:: Problem to solve ::
Beginning with the first line of the data below, set down each line exactly through the line that contains "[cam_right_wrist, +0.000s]".

=== Recorded data ===

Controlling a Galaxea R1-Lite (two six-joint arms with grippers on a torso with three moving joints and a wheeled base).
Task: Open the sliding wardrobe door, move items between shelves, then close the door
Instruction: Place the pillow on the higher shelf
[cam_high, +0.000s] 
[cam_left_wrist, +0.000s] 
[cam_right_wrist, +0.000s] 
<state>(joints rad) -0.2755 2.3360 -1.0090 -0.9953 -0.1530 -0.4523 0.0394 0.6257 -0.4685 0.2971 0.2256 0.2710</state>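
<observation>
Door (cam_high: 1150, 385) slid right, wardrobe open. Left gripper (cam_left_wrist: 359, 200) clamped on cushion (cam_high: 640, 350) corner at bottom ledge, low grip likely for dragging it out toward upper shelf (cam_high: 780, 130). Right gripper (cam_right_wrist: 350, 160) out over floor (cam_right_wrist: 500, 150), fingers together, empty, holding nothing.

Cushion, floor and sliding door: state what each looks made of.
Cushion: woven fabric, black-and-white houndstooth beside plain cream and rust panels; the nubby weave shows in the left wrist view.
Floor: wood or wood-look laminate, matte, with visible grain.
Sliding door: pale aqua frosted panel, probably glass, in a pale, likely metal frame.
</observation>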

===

:: Answer section ::
Controlling a Galaxea R1-Lite (two six-joint arms with grippers on a torso with three moving joints and a wheeled base).
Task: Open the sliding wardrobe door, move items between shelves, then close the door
Instruction: Place the pillow on the higher shelf
[cam_high, +0.000s] 
[cam_left_wrist, +0.000s] 
[cam_right_wrist, +0.000s] 

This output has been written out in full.